Вокруг – лишь тени, тени, тени…
Вы, порожденья темноты,
Слепые вестники несчастья,
Безвольные гонцы беды!
Уйдите! Я не в вашей власти!
Прочь! Отступитесь от меня!
Изыди, бесов злая свора!
Господь, защитник и опора,
Молю: не дай сойти с ума!
За окном светает, слышны крики петухов.

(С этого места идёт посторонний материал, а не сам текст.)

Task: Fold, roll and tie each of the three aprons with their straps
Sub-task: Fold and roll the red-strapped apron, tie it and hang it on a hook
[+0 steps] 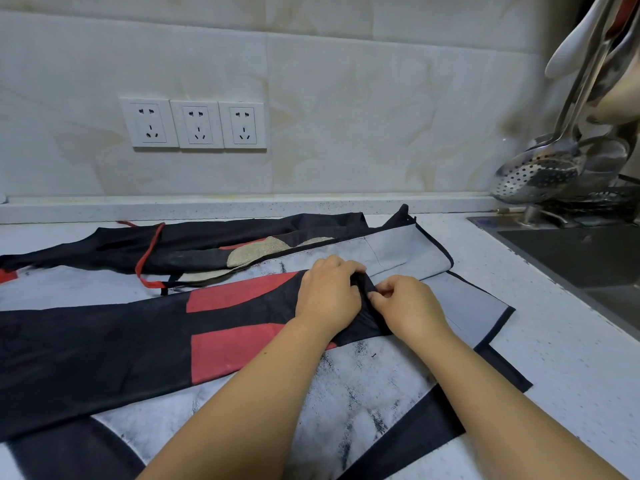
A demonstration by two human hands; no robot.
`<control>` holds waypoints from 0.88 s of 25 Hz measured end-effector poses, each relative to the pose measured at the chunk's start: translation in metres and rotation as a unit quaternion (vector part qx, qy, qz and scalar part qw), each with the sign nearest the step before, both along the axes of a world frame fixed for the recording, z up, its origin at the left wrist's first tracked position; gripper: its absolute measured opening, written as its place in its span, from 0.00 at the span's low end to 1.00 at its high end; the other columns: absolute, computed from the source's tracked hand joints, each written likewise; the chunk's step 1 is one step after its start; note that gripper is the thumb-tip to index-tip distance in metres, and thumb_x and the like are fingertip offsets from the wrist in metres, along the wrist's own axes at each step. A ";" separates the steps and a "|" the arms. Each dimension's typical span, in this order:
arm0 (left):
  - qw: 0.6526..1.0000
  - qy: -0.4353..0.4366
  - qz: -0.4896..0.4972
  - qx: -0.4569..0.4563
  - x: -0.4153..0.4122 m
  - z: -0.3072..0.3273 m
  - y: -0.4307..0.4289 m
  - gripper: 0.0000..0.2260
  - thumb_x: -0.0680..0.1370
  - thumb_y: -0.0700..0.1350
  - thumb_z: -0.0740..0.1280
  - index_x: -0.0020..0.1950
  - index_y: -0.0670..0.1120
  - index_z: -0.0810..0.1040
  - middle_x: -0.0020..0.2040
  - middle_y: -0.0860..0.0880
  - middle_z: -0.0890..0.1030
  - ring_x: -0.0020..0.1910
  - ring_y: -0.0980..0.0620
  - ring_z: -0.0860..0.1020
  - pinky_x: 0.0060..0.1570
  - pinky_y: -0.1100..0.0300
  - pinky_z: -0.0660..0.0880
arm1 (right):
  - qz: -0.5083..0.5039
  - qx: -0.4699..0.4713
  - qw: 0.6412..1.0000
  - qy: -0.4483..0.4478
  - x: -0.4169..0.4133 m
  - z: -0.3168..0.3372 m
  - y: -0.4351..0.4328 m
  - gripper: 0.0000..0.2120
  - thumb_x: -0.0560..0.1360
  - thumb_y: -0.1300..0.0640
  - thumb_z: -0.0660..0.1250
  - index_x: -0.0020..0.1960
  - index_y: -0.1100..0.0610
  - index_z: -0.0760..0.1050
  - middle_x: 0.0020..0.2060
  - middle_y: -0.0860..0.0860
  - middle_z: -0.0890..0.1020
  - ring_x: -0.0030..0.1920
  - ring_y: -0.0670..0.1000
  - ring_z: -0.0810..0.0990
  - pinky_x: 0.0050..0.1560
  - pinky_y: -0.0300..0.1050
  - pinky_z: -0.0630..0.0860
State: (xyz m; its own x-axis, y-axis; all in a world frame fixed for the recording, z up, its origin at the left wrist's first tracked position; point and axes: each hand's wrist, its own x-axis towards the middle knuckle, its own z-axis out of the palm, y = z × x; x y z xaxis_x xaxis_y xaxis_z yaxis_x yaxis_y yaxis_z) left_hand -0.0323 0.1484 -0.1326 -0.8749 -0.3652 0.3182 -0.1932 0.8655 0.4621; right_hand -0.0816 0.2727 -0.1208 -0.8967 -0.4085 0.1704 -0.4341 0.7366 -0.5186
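Observation:
Aprons lie overlapped on the counter. A long folded black apron with red patches [138, 337] stretches from the left edge to the middle. My left hand [329, 296] and my right hand [408, 306] both grip its right end, where the black cloth bunches up between my curled fingers. Under it lies a grey-backed apron with black trim [467, 306]. Behind, a second black apron [207, 244] lies folded lengthwise with a beige patch and a red strap [149, 254] looped over it. A grey and black printed apron [363, 393] spreads under my forearms.
The speckled white counter [561, 358] continues right to a dark sink [588, 258] with a tap. Ladles and a slotted spoon [540, 171] hang at the upper right. Three wall sockets [194, 124] sit on the tiled backsplash.

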 end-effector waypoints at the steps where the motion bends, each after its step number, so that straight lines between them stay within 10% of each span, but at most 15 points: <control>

Тени разлетаются в разные стороны.
Агнесса
Но розовеют небеса,
Заря алеет на востоке,
И огненная полоса
Трепещет в утреннем потоке.
А значит, хватит размышлений.
Пора сказать себе – «Очнись!»
Прощай, унылое забвенье!
И здравствуй, утро, здравствуй, жизнь!
Девушка встает из-за стола и широко распахивает окно.
Агнесса
Лишь мысль о нём – и все смешалось,
И навсегда забыт покой,
И сердце, как комочек, сжалось,
И мысли скачут вразнобой,
И чувство раненое плачет,
И жжёт огонь, и бьет озноб,
И пульс аллюром быстрым скачет,
И дней привычный хоровод,
Как нить натянутая, рвется,
И время замедляет шаг,
И поутру навстречу Солнцу
Летит крылатая душа.
Агнесса возвращается к столу, берет новый лист бумаги и пишет письмо Томашу Сапеге.